PROBLEM DESCRIPTION — Using the data below, set down every line from the one containing "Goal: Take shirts" through the one containing "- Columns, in", inclusive and unchanged. Pictures are to be skipped.

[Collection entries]
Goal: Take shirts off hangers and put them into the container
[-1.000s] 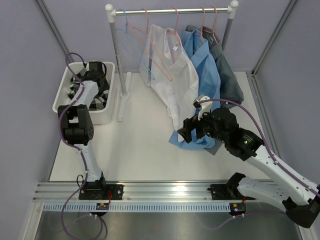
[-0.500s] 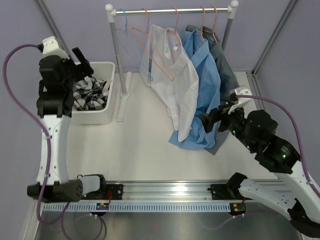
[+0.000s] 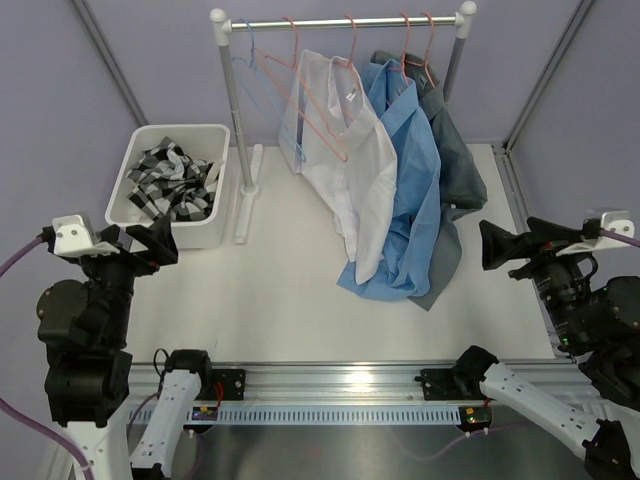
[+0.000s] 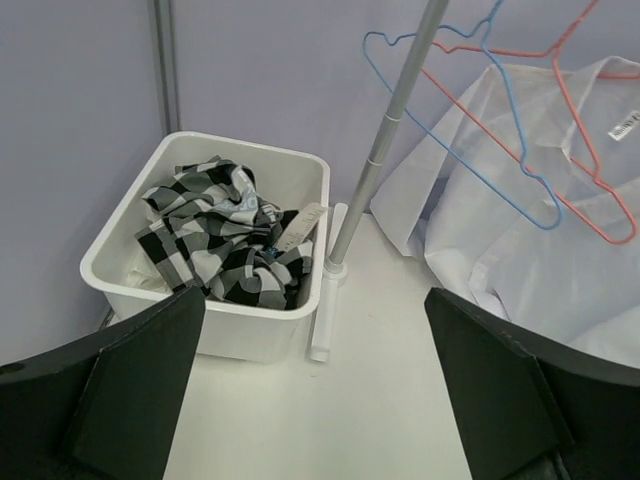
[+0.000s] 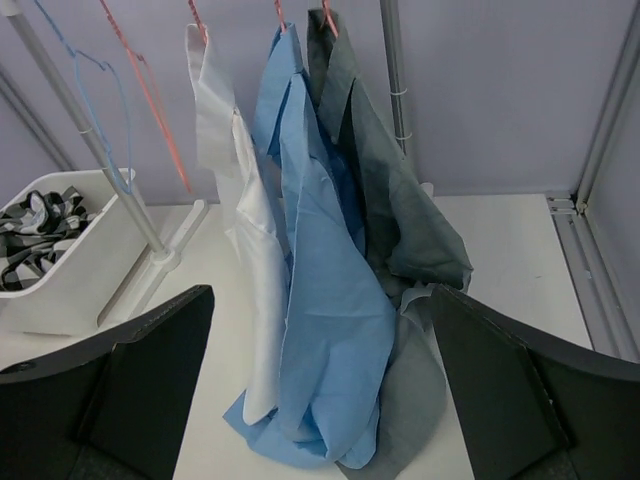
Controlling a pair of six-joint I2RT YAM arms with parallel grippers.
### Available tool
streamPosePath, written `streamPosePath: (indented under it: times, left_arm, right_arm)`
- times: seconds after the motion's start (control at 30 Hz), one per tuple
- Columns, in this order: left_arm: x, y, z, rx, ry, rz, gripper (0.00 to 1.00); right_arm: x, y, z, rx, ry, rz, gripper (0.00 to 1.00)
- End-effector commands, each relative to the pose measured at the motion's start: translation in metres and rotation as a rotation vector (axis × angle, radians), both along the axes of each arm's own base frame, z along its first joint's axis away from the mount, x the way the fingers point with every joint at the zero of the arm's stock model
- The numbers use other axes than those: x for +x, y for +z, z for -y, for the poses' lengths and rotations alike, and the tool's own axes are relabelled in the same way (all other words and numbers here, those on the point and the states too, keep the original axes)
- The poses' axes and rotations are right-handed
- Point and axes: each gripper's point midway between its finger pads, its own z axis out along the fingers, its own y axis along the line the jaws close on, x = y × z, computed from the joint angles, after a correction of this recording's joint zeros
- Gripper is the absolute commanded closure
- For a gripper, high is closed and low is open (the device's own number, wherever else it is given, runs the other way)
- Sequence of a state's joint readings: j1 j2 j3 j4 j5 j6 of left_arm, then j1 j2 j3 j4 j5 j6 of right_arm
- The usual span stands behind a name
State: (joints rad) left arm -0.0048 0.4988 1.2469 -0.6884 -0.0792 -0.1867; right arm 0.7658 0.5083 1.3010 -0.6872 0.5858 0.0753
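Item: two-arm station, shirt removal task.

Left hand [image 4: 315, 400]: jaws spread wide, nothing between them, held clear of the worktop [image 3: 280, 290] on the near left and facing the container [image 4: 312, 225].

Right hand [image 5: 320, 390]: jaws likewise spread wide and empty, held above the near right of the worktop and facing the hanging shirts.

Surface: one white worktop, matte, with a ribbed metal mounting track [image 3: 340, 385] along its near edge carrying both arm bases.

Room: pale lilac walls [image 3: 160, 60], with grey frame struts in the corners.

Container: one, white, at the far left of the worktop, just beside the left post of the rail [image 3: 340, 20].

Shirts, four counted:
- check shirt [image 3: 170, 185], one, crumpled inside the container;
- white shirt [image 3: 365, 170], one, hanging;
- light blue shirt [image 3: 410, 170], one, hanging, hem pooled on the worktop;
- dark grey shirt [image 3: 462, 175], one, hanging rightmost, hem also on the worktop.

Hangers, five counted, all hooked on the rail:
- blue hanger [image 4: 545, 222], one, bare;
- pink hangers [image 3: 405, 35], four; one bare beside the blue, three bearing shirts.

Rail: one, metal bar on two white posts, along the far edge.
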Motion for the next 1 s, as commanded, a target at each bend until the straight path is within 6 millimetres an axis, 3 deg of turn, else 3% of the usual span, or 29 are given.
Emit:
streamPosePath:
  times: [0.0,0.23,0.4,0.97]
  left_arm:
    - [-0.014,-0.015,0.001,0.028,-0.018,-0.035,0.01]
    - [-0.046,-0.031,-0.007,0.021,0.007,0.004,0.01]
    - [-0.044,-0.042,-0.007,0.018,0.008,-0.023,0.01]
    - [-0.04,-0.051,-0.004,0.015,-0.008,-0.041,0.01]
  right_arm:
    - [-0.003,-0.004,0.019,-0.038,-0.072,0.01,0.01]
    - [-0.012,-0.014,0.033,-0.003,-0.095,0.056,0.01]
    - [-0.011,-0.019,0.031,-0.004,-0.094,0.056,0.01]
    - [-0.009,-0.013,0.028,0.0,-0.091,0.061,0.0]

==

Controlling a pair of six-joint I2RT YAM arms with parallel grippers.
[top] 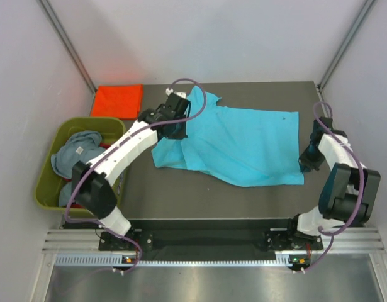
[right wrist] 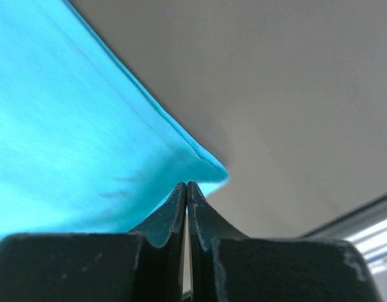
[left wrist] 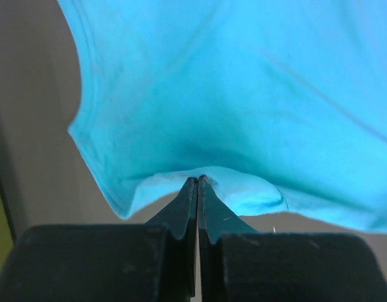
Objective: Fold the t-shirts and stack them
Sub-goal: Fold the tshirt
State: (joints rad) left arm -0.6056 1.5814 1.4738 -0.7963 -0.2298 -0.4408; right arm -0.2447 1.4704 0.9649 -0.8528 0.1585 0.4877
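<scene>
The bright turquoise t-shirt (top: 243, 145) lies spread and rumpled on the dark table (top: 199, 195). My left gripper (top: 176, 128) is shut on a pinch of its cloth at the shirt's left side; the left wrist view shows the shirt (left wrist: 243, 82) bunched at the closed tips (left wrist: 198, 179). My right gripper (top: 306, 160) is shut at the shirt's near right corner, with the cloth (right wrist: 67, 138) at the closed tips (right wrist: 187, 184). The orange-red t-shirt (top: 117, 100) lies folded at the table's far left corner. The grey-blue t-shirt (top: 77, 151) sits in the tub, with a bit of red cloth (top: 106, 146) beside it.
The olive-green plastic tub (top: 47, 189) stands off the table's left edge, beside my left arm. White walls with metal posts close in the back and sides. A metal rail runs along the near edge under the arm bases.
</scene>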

REPLY TO THE TASK —
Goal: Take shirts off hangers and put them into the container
[-1.000s] 
[-0.500s] 
[+0.000s] 
[+0.000s] 
[+0.000s] 
Controlling a pair of six-joint I2RT YAM arms with parallel grippers.
### Available tool
streamPosePath, written `streamPosePath: (indented under it: times, left_arm, right_arm)`
- times: seconds after the motion's start (control at 30 Hz), one per tuple
- Columns, in this order: left_arm: x, y, z, rx, ry, rz, gripper (0.00 to 1.00); right_arm: x, y, z, rx, ry, rz, gripper (0.00 to 1.00)

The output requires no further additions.